Yeni diziye başladım. “Sherlock.” Dahi kişilik falan hani, bilirsiniz. İşte ben ömrüm boyunca çok zeki olduğunu düşündüğüm insanlara hep hayranlık duydum. Başka ölçütlerim neredeyse yok gibi, zeki olmak durumu dışında. He ben çok mu zekiyim? Zaten değilim. Ama olanlara hep bir hayranlığım var. Öyle olduklarını nasıl anlıyorum peki? Burada da benim gözlem yeteneğim devreye giriyor. Buna yetenek demem komik oldu, durun biraz. Bariz bellidir zekilik zaten değil mi?
İnsan tahlili yapabilmek mükemmel bir şey. İnsan sarrafı olmak belki. Mesela birinin bana benim hislerimi, düşüncelerimi anlatması, beni bana anlatması güzel yani. Ne düşündüğümün bilinmesi, of diyorum. :)
Benim kararlarımı hislerimden çok mantığım verir. Aşık olacağım kişiye de mantığım karar verir. Hissiz de değilim tabi. Ama öyle işte. Bir insanda çok fazla zekilik durumu aramak da mantığımın bir seçimi. Belki de sadece hayranlık.

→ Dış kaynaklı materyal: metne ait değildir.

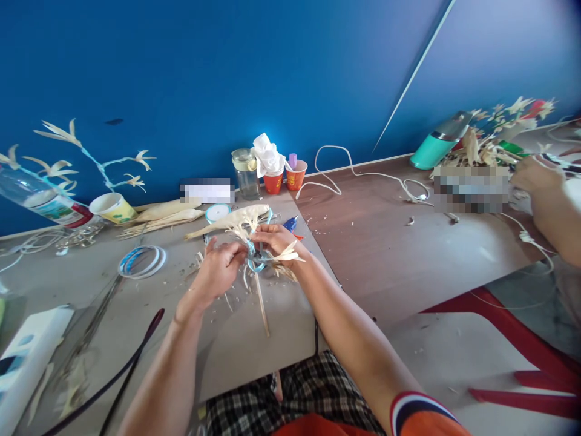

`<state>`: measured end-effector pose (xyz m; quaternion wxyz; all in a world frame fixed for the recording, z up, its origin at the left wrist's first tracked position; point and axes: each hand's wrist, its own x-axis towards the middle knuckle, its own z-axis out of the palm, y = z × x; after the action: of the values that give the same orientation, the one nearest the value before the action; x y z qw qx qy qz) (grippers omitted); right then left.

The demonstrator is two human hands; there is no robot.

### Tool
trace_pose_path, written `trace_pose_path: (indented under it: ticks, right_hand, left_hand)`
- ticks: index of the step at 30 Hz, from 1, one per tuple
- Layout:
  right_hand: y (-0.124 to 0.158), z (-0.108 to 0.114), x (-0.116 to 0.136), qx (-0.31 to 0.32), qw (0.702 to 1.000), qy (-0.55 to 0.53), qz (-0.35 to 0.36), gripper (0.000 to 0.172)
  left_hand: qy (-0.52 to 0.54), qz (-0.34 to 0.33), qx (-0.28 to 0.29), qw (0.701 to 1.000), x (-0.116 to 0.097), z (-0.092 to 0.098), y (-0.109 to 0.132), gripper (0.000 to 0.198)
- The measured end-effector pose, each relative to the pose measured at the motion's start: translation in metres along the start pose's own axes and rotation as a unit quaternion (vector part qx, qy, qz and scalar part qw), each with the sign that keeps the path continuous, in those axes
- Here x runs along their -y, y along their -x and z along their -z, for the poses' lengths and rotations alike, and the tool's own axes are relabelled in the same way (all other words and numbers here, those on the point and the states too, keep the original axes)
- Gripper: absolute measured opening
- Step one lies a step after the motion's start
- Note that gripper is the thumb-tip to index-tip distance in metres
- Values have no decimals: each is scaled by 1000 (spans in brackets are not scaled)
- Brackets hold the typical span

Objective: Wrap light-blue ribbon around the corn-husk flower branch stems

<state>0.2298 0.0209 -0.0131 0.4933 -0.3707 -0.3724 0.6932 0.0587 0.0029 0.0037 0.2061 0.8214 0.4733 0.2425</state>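
Both my hands meet over the table in front of me. My left hand (222,266) is closed, its thumb and fingers pinching the blue-taped stem of a pale dried-husk flower (289,253). My right hand (275,239) grips the same stem from the other side, fingers curled. Light blue tape (256,265) loops around and below the stem, partly hidden by the fingers. Under the hands a thin pale stick (262,306) points toward me. Just beyond them lie a long dried husk (231,221) and a roll of tape (218,212).
Tape rings (142,261) lie to the left. Finished-looking flower branches (106,172) lean from a yellow cup (112,208) and a plastic bottle (59,206). Red paper cups (274,183) and a glass jug (246,175) stand by the wall. At right, another person's hand (538,175) works near a turquoise flask (436,145).
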Motion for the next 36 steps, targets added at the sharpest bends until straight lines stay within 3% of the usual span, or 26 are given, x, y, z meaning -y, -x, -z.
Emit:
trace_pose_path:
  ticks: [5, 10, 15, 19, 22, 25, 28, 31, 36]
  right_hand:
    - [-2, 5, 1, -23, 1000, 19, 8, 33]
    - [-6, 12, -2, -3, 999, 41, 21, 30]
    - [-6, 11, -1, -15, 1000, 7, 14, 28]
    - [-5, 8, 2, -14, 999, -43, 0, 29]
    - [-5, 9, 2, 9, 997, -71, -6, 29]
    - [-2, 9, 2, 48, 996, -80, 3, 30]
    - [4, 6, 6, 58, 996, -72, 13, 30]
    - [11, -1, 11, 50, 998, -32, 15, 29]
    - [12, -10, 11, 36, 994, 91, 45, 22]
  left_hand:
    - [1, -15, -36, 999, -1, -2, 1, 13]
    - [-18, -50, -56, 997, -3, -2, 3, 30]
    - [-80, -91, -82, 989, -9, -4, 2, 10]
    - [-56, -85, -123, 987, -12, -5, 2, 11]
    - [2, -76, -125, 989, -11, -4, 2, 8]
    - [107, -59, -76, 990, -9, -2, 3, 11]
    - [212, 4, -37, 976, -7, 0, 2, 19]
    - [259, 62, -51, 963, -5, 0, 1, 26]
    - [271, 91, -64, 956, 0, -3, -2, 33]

Çok önceleri benden iki yaş küçük birine aşık olmam da bu dahi olma durumunu nasıl önemsediğimin bir göstergesi olsa gerek. Mantığım bile geçememiş önüme.
Aslında zekilik de değil. Herkesten farklı olmak gibi bir durum. İlgi alanlarının herkesinkinden farklı olması, daha bir sıra dışılık hali. Alışılmışın dışındalık.
Bu kadar. Yeterli cümlem yok ve anlatamadım. :)
Her neyse, dizi gayet güzel.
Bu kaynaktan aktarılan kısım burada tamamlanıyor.